*** Opening of Data records ***

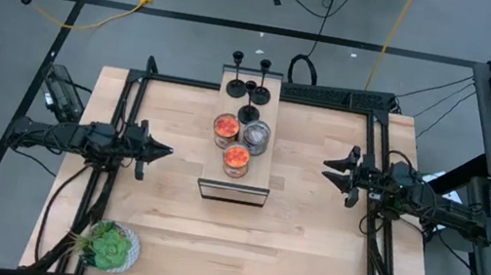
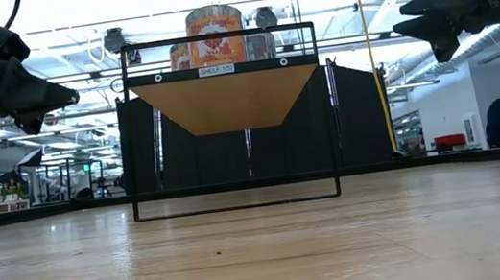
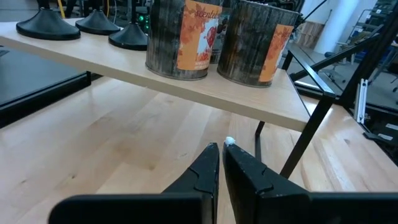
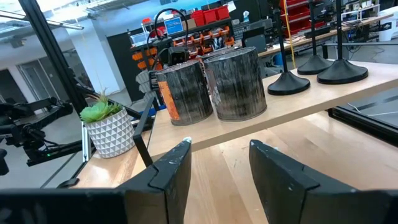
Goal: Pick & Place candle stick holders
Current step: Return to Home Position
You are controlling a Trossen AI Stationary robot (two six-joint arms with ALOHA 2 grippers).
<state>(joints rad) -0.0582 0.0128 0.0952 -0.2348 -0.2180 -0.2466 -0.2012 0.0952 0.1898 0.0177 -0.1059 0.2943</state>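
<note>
A light wooden table [image 1: 287, 248], seen from above, carries at its middle a small shelf [image 1: 255, 187] with a pale wooden top on a black metal frame. The small black candlestick holders [image 1: 248, 113], round flat bases with thin upright stems, stand clustered at the shelf's far end. The squat one stands nearest three round scented candle tins [image 1: 236, 159], which fill the shelf's middle and near end. A green potted plant [image 1: 110, 246] in a white patterned pot sits at the table's near left corner.

My left claw [image 1: 164, 152] hovers near the shelf's left edge, fingers pressed together on nothing, tips aimed at the shelf. My right claw [image 1: 328, 168] hovers near the shelf's right edge, fingers spread apart and empty, also facing the shelf. Neither touches it.

I judge the placing done, with only my drawing back left to do. The risk lies in my height, since both claws hang about level with the shelf top. If either arm swings inward rather than back, a fingertip could strike the frame or a tin. That jolt could topple the tall thin-stemmed holders, which stand close enough to knock one another over. My spread right fingers could also hook the frame.
</note>
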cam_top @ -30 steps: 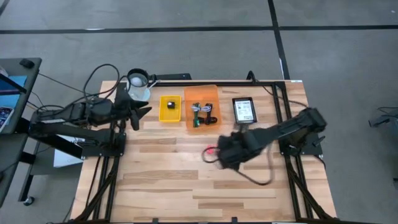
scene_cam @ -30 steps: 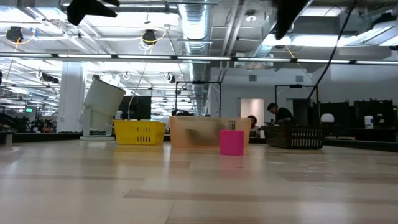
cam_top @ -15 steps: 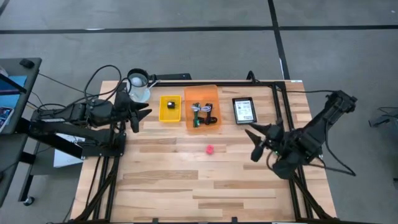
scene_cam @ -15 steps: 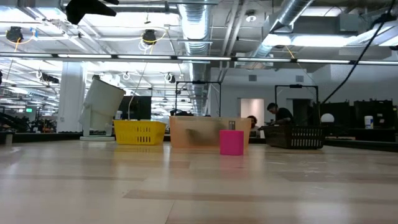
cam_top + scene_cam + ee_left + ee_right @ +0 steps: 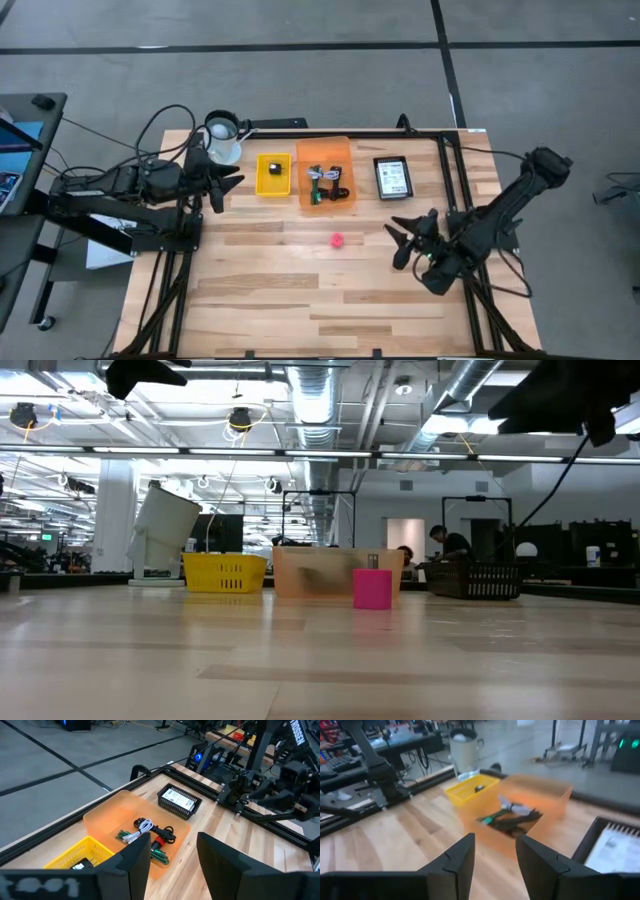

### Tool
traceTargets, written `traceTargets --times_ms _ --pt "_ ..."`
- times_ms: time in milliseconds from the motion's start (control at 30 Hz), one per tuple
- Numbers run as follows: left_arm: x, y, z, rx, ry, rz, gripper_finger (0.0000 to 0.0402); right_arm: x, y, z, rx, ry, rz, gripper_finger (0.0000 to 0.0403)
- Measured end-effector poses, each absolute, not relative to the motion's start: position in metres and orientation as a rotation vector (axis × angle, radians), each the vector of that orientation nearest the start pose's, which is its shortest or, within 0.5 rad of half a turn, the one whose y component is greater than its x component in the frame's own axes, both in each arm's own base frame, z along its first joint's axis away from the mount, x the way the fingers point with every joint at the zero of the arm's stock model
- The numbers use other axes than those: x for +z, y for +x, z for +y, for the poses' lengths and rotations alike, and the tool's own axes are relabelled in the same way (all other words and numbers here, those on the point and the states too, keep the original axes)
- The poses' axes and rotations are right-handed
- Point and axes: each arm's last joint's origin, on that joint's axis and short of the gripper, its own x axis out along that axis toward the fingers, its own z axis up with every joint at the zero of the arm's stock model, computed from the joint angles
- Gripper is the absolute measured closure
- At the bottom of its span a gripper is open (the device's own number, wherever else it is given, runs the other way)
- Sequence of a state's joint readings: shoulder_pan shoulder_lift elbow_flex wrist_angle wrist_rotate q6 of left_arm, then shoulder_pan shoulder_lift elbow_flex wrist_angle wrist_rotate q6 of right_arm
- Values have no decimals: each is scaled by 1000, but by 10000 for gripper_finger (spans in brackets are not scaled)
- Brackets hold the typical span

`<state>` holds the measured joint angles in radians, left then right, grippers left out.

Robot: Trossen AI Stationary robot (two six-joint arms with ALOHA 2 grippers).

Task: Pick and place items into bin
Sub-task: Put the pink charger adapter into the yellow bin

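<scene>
A small red-pink piece (image 5: 337, 240) lies alone on the light wooden slatted table (image 5: 260, 290), near of the translucent orange plastic bin (image 5: 324, 153) that holds black and green cables (image 5: 326, 186). Left of that bin stands a yellow mesh basket (image 5: 272, 176) with a tiny black block (image 5: 274, 170) inside; right of it, a black tray bearing a white printed card (image 5: 393, 177). The right gripper (image 5: 407, 242) hovers right of the piece, fingers parted and empty. The left gripper (image 5: 228, 182) waits by the yellow basket, fingers parted, holding nothing.
</scene>
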<state>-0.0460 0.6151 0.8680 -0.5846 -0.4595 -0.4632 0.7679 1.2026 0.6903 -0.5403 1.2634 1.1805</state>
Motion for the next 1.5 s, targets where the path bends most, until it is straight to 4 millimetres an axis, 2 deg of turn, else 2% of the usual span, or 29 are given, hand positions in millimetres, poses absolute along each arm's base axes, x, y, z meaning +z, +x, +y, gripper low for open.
traceTargets --times_ms 167,333,467,700,833,1000,1133,1233,1367,1500 --pt "345 116 8 476 -370 222 252 203 185 127 -643 306 282 264" --pt "345 116 8 476 -370 222 252 183 200 119 -679 294 411 261" --pt "345 116 8 476 -371 219 252 169 209 117 -699 228 473 261" --pt "347 116 8 472 -378 197 252 141 222 125 -624 91 604 263" --pt "347 116 8 473 -389 195 252 121 226 124 -649 79 664 270" --pt "347 118 7 469 -406 188 252 106 221 122 -653 54 792 278" --pt "351 131 5 396 -408 158 252 103 215 123 -621 83 923 283" --pt "352 149 1 282 -362 171 252 106 211 125 -598 63 937 285" --pt "343 174 -3 168 -314 236 252 112 207 129 -571 66 929 285" --pt "325 199 -7 79 -303 365 252 116 202 133 -539 70 948 285"
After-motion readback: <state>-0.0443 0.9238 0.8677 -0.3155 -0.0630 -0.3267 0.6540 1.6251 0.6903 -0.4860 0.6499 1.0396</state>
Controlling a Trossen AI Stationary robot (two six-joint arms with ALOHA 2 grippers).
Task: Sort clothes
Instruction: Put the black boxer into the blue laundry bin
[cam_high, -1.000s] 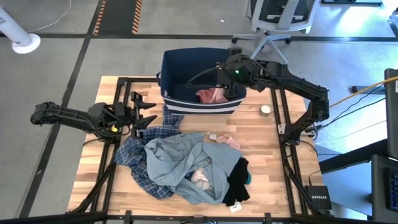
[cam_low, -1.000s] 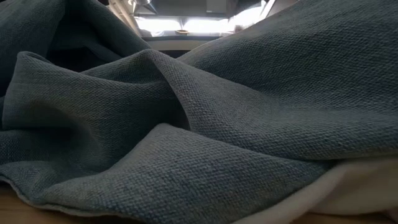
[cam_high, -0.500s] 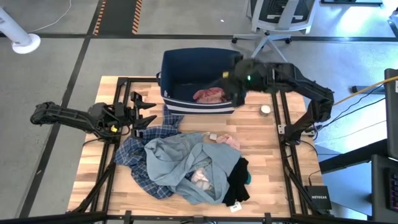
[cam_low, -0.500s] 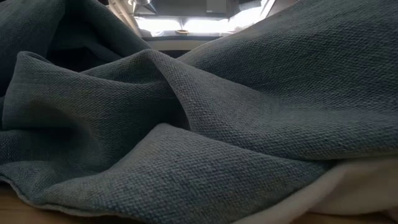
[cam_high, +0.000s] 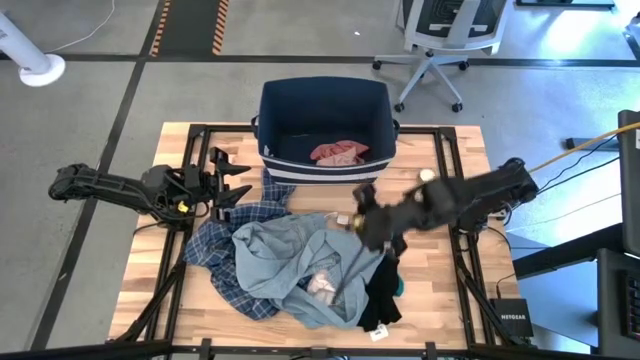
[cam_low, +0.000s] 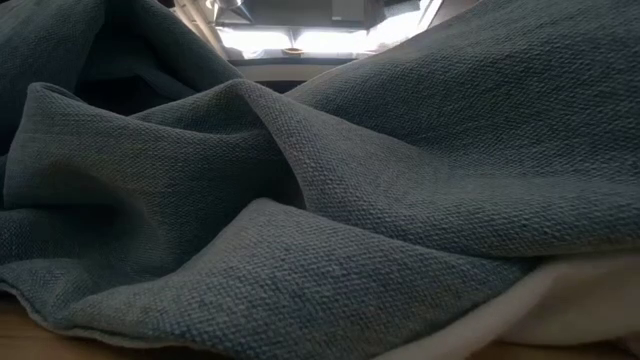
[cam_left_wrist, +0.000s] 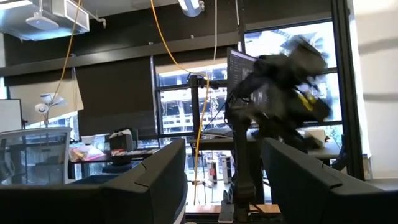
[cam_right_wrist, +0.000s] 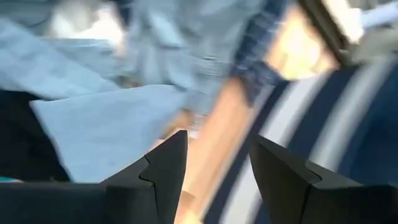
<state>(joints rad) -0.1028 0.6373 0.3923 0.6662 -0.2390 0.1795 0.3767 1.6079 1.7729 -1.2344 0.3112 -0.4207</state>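
Note:
The clothes lie in a pile at the table's middle and near side. The pile holds a large light grey-blue garment, which also fills the low view, a blue-and-white plaid shirt, a pink piece and a black piece. Another pink piece lies inside the navy striped bin at the far side. My right gripper hovers open and empty over the pile's right part, near the pink piece; its open fingers show in the right wrist view. My left gripper waits open at the table's left.
A small white round object lies on the table to the right of the bin. A black metal frame runs along the table's sides. Bare wood shows at the table's far right and near left corners.
My right gripper has swung from above the bin toward the table's near edge and down, and now hangs over the pile's right part. The pink piece stays lying in the bin. The pile has not moved.

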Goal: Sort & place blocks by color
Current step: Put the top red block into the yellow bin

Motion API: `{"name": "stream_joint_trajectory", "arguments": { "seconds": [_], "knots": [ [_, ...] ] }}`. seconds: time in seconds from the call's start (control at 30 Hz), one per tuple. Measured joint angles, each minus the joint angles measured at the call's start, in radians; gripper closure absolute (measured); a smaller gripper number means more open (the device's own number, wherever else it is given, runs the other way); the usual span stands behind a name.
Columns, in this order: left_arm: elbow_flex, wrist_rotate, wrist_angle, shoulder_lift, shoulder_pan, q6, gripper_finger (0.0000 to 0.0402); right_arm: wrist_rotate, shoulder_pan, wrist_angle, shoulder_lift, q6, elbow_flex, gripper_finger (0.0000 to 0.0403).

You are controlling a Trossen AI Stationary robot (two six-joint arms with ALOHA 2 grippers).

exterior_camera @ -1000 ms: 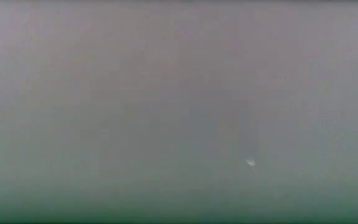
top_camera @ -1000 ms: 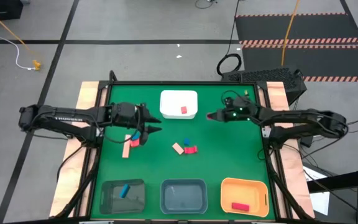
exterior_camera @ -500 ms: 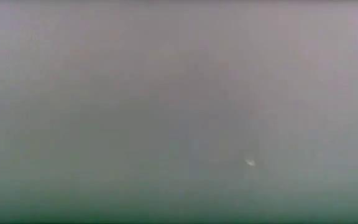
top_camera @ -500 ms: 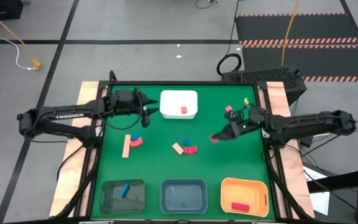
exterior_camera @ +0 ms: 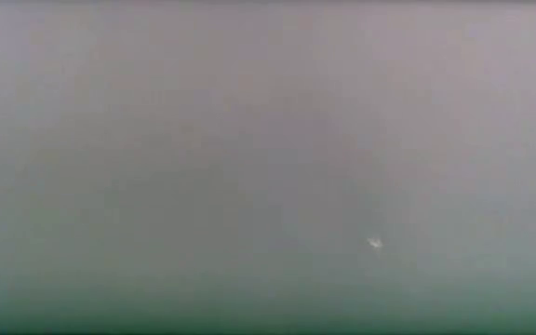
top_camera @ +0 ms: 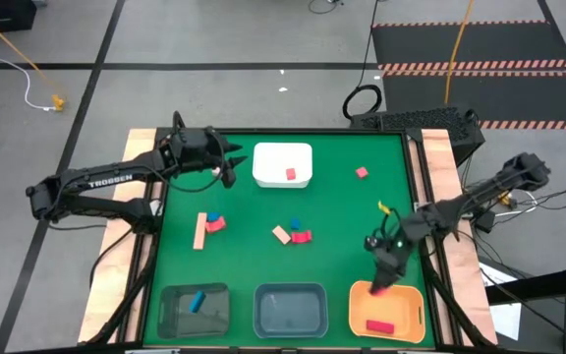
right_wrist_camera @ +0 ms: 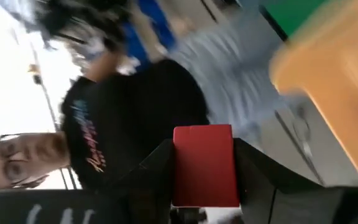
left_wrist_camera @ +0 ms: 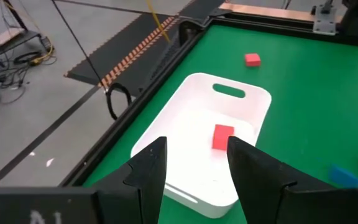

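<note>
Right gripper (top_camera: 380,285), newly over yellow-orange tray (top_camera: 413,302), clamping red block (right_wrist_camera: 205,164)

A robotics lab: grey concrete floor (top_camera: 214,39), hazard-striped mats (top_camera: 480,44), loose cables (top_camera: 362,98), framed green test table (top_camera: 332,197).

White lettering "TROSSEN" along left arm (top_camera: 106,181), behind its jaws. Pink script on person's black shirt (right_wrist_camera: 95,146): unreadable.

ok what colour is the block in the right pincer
Red. The block shows best in the right wrist view, gripped by the right pincer.
</note>
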Motion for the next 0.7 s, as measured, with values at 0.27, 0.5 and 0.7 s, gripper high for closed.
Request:
{"name": "stream_joint_trajectory", "arguments": {
  "seconds": [0.27,0.5,0.7],
  "knots": [
    [0.0,0.0,-0.001,0.0,0.019,-0.003,0.0231,-0.176,0.13,-0.047,0.018,0.173,0.0,0.0288],
    [0.0,0.0,-0.001,0.0,0.024,-0.005,0.0231,-0.177,0.178,-0.099,0.033,0.203,0.0,0.0257],
    [0.0,0.0,-0.001,0.0,0.024,-0.006,0.0231,-0.175,0.182,-0.147,0.1,0.167,0.0,0.0268]
  ]
}}
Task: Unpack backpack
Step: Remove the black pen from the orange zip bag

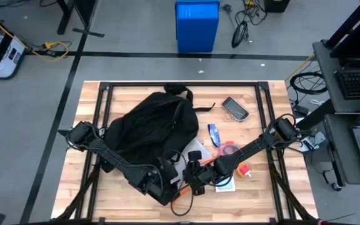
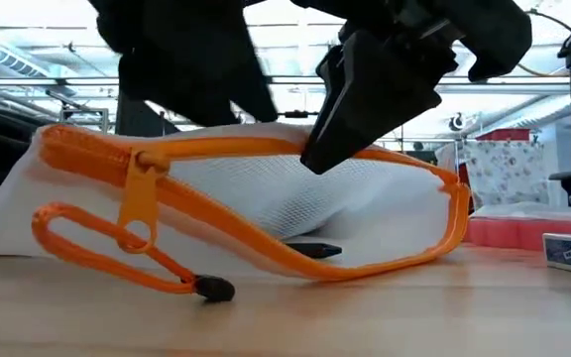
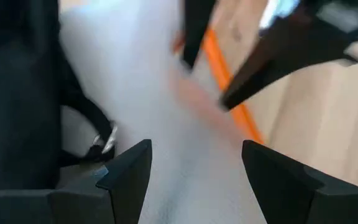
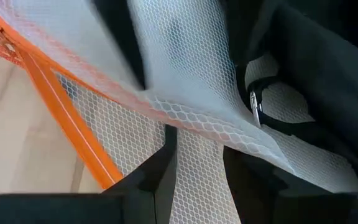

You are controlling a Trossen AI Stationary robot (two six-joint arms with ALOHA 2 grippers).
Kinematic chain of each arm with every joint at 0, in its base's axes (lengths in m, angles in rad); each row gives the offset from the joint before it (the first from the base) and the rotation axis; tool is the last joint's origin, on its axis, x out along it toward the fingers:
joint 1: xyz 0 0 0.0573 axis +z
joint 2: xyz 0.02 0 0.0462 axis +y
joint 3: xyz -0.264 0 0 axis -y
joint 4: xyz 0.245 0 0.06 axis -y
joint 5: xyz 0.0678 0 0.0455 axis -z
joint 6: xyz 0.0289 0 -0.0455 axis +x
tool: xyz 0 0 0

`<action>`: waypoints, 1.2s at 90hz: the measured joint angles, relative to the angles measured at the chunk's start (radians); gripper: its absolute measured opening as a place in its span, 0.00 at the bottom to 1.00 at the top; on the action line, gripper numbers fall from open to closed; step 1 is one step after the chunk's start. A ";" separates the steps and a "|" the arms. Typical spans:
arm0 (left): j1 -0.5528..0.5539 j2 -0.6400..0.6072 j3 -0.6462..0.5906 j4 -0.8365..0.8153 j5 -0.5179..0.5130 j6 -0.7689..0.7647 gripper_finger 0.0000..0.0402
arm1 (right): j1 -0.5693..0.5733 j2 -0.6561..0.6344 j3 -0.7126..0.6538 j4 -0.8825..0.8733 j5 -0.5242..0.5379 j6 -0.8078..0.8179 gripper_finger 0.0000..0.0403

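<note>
A: Where's the backpack point(image 1: 152, 128)?

B: On the table point(image 1: 264, 194), just behind both claws, its open mouth toward them. A white mesh pouch point(image 2: 295, 213) with an orange zipper point(image 2: 216, 149) lies half out of it.

A: And the claws?

B: The right claw point(image 4: 199, 168) is pinched on the pouch's mesh. The left claw point(image 3: 194, 171) hangs open over the same pouch, holding nothing; the bag's dark fabric sits right beside one finger.

A: What worries you?

B: The grip is on thin netting, not the zipper edge. I'd guess it could slip or stretch if pulled hard. A buckle point(image 4: 255, 106) and strap point(image 4: 303, 134) lie just past the right claw, so the mesh might snag there and drag the whole bag along.
</note>
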 joint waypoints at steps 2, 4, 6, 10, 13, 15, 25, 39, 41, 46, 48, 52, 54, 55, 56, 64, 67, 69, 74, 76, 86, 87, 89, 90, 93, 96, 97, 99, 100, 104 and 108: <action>-0.001 0.000 0.003 -0.001 0.003 0.001 0.60 | 0.000 0.000 0.000 0.000 0.000 0.000 0.29; -0.002 0.000 0.007 -0.002 0.007 0.002 0.60 | -0.001 0.000 0.000 0.000 0.000 0.000 0.29; -0.003 0.000 0.009 -0.001 0.012 0.002 0.60 | -0.002 0.000 0.000 0.000 0.000 0.000 0.29; -0.003 0.000 0.013 0.000 0.018 0.002 0.60 | -0.004 0.000 0.000 0.000 0.000 0.000 0.29; -0.003 0.000 0.015 0.001 0.020 0.002 0.60 | -0.005 0.000 0.000 0.000 0.000 0.000 0.29; -0.003 0.000 0.017 0.001 0.022 0.002 0.60 | -0.006 0.000 0.000 0.000 0.000 0.000 0.29; -0.002 0.000 0.017 0.001 0.023 0.001 0.60 | -0.006 0.000 0.000 0.000 0.000 -0.004 0.29; 0.018 0.007 0.017 -0.008 0.022 -0.018 0.60 | -0.006 0.001 0.000 -0.001 -0.001 -0.005 0.29; 0.021 0.008 0.017 -0.018 0.020 -0.022 0.60 | -0.006 0.002 0.000 -0.001 -0.001 -0.005 0.29; 0.029 0.008 0.016 -0.030 0.018 -0.026 0.60 | -0.006 0.002 0.000 -0.001 -0.001 -0.005 0.29; 0.031 0.008 0.016 -0.031 0.015 -0.026 0.60 | -0.006 0.002 0.000 -0.001 -0.001 -0.005 0.29; 0.034 0.008 0.016 -0.035 0.016 -0.026 0.60 | -0.006 0.002 0.000 -0.001 -0.001 -0.005 0.29; 0.035 0.008 0.016 -0.037 0.015 -0.026 0.60 | -0.006 0.002 0.000 -0.001 -0.001 -0.005 0.29; 0.036 0.008 0.016 -0.038 0.015 -0.026 0.60 | -0.006 0.002 0.000 -0.001 -0.001 -0.005 0.29; 0.037 0.008 0.016 -0.038 0.015 -0.025 0.60 | -0.006 0.002 0.000 -0.001 -0.001 -0.005 0.29; 0.044 0.008 0.016 -0.039 0.003 -0.025 0.60 | -0.006 0.002 0.000 -0.001 -0.002 -0.005 0.29; 0.048 0.008 0.016 -0.039 -0.001 -0.025 0.60 | -0.006 0.002 0.000 0.000 -0.001 -0.005 0.29; 0.051 0.008 0.016 -0.039 -0.001 -0.025 0.60 | -0.006 0.002 0.000 0.001 -0.002 -0.005 0.29; 0.057 0.010 0.016 -0.040 0.001 -0.022 0.60 | -0.006 0.002 0.000 0.005 -0.002 -0.005 0.29; 0.061 0.013 0.016 -0.039 0.001 -0.022 0.60 | -0.006 0.002 0.000 0.007 -0.002 -0.005 0.29; 0.067 0.017 0.016 -0.037 0.020 -0.022 0.60 | -0.006 0.002 0.000 0.019 -0.004 -0.009 0.29; 0.067 0.017 0.016 -0.035 0.022 -0.022 0.60 | -0.006 0.002 0.000 0.020 -0.004 -0.010 0.29; 0.067 0.017 0.017 -0.029 0.023 -0.020 0.60 | -0.006 0.002 0.000 0.022 -0.004 -0.012 0.29; 0.067 0.017 0.016 -0.026 0.024 -0.019 0.60 | -0.006 0.002 0.000 0.022 -0.004 -0.012 0.29; 0.067 0.017 0.017 -0.018 0.025 -0.018 0.60 | -0.006 0.002 0.000 0.023 -0.004 -0.013 0.29; 0.067 0.017 0.017 -0.020 0.025 -0.018 0.60 | -0.006 0.002 0.000 0.023 -0.004 -0.015 0.29; 0.067 0.017 0.017 -0.022 0.026 -0.018 0.60 | -0.006 0.002 0.000 0.023 -0.004 -0.015 0.29; 0.068 0.018 0.016 -0.026 0.026 -0.018 0.60 | -0.006 0.002 0.000 0.023 -0.004 -0.016 0.29; 0.068 0.020 0.016 -0.027 0.027 -0.018 0.60 | -0.006 0.002 0.000 0.023 -0.004 -0.016 0.29; 0.071 0.026 0.017 -0.028 0.029 -0.018 0.60 | -0.006 0.002 0.000 0.023 -0.005 -0.016 0.29; 0.075 0.029 0.016 -0.031 0.037 -0.018 0.59 | -0.006 0.002 0.000 0.024 -0.004 -0.016 0.29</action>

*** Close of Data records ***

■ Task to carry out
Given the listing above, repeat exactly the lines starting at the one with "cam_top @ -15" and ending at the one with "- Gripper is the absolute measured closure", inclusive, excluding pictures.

■ Written solution
cam_top @ -15 steps: 
scene_cam @ -15 steps: 
cam_top + scene_cam + ee_left + ee_right @ +0 steps: 

### Tool
traceTargets, written `traceTargets --times_ms _ --pt "_ ..."`
- times_ms: time in milliseconds from the motion's start (control at 30 Hz), one per tuple
- Numbers run as follows: left_arm: x, y, z, rx, ry, rz, gripper_finger (0.0000 to 0.0402); right_arm: x, y, z, rx, ry, rz, gripper_finger (0.0000 to 0.0403)
- Measured end-effector poses, each absolute, not relative to the motion's start: position in metres and orientation as a rotation vector (axis × angle, radians), each the vector of that orientation nearest the start pose's, which is its shortest or, within 0.5 rad of half a turn, the one whose y component is greater than its x component in the frame's own axes, both in each arm's own base frame, z along its first joint's axis away from the mount, x the way the fingers point with every joint at the zero of the arm's stock model
- The numbers use other axes than those: x for +z, y for +x, z for +y, for the poses' lengths and rotations alike, and the tool's own axes are relabelled in the same way (all other words and numbers here, those on the point and the states too, keep the original axes)
- The poses' axes and rotations are right-handed
- Point and axes: each arm's last joint's origin, on that joint's axis and short of the gripper, its own x axis out along that axis toward the fingers, its own z axis up with every joint at the zero of the arm's stock model, computed from the joint angles
- Gripper is the absolute measured closure

Here the exercise is finished.